When it comes to catalog releases, Universal has a reputation for re-purposing outdated masters plagued by texture-damning noise reduction and egregious edge enhancement. Fortunately, Halloween II seems to have escaped (largely) unscathed. I didn't notice any signs of substantial smearing, ringing or other symptoms of overzealous noise reduction and EE, and haphazard digital manipulation and unsightly encoding anomalies aren't an issue. It's still wise to approach the sequel's 1080p/AVC-encoded video transfer with appropriate expectations -- only so much can be done with Dean Cundey's intermittently soft, shadow-slathered photography -- but the presentation's highs outnumber its lows. Colors and skintones are pleasing and well-saturated, the ol' red sticky stuff packs particular punch, black levels are satisfying throughout, and fine detail is, by and large, surprisingly crisp, clean and precisely resolved. Moreover, artifacting and banding are nowhere to be found, grain is intact and unobtrusive, and aberrant noise and troubling crush are kept to a bare minimum. Again, there are a variety of shots and less-exacting scenes that will no doubt disappoint those hoping for a razor-sharp image, but those who understand the inherent limitations of the film's source won't criticize Universal's efforts. Much. The only issue, or rather issues of note? White specks, dark pocks, tiny burns, split-second squiggles (for lack of a better term), faint horizontal blue splotches and other nicks and scratches pepper the original print material, and border on distracting every now and then. For a thirty-year-old horror sequel, Rosenthal's frightfest nevertheless looks pretty good. It outclasses its DVD counterparts and makes the price of upgrading tempting.

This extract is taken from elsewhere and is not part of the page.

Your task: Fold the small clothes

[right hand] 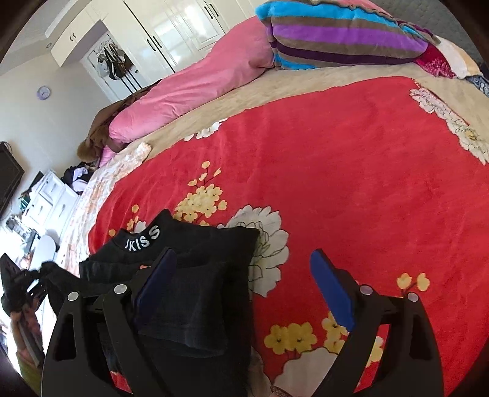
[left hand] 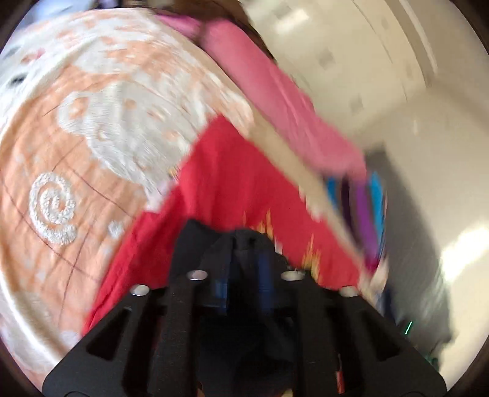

Halloween II Blu-ray Movie, Audio Quality  3.0 of 5

Halloween II hobbles onto Blu-ray without a single lossless audio mix. Instead, it offers two lossy options: a hit-or-miss 768kbps DTS Processed 5.1 surround track (that never quite capitalizes on the soundscape's potential) and a flat but reasonably faithful DTS 2.0 track. Dialogue is clear and intelligible in each one, but voices sometimes sound tinny, muffled or, in the worst of cases, both. Even so, the stereo track is the way to go, especially for purists; the processed 5.1 mix is too uneven to provide a very nuanced or immersive experience. Rear speaker activity is decent but unreliable, scrambling to snatch up obvious effects and music cues while leaving others languishing at the front of the soundfield. Low-end output is a tad disappointing as well. While the LFE channel certainly lumbers in for many a kill, it lacks finesse and power, and ultimately leaves something to be desired. It's serviceable; I'll give it that, but I wouldn't give it much more. I recommend sticking with the stereo mix. Unless lossy audio is a deal breaker, of course...


Halloween II Blu-ray Movie, Special Features and Extras  2.0 of 5

Only three extras are included: an uncharacteristically happy alternate ending (SD, 2 minutes), a small collection of deleted scenes (SD, 8 minutes) and Terror in the Aisles (HD, Dolby Digital Stereo, 82 minutes), an R-rated documentary (released theatrically in 1984) comprised almost entirely of clips from various "terror films" of the '60s, '70s and '80s. Hosted by Donald Pleasence and Nancy Allen, it's a vintage treat; one that, until now, has only been available on VHS.


Halloween II Blu-ray Movie, Overall Score and Recommendation  3.0 of 5

Halloween II isn't perfect; not by a long shot. But among horror sequels of the '80s, its much better than its critical drubbing might suggest. Sadly, Universal's Blu-ray release has its own share of problems. With a pair a lossy audio tracks in tow and just ten-minutes of sequel-centric extras, horror junkies will have to rely on its solid video transfer and the inclusion of Terror in the Aisles (an 82-minute theatrical documentary released in 1984) to justify the disc's tempting pricepoint. My advice? At thirteen dollars, Halloween II is a bargain-priced treat, not a bargain-bin trick. Give it a spin.